If “responsive and accountable institutions of governance are often the missing link between antipoverty efforts and poverty reduction,” as the United Nations Development Program (UNDP) claimed in its Poverty Report 2000: Overcoming Human Poverty, stronger legislative institutions may contribute to its solution. This point has been clearly recognized by both the international community and developing countries themselves.
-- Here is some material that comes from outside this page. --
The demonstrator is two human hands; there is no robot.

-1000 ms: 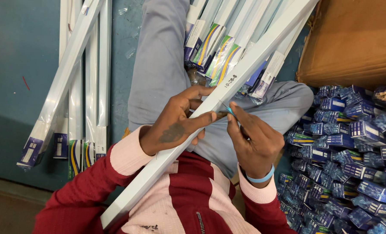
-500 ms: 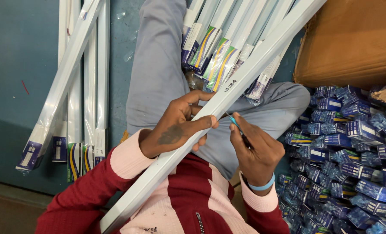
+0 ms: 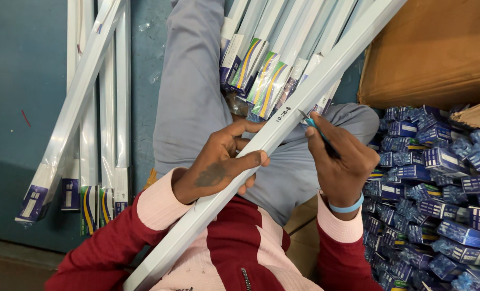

At a regional seminar held in Mali in November 2001, “Parliaments and the budgetary process—including from a gender perspective,” organized by the National Assembly of Mali and the Inter-Parliamentary Union, with the support of UNDP and the World Bank Institute, the General Rapporteur observed that the national budget is crucial to the implementation of all public projects. “It marries that which is desirable, i.e., the ambitions of an effective policy, and that which is sustainable, notably financial means,” the Rapporteur declared. “Consequently, this combination enables the Executive to strike a balance between economics and finances in its policy. The national budget is the principal instrument for modernizing public management. Through it, policies which promote equality between men and women can be identified. Finally, it is an essential tool for combating poverty.”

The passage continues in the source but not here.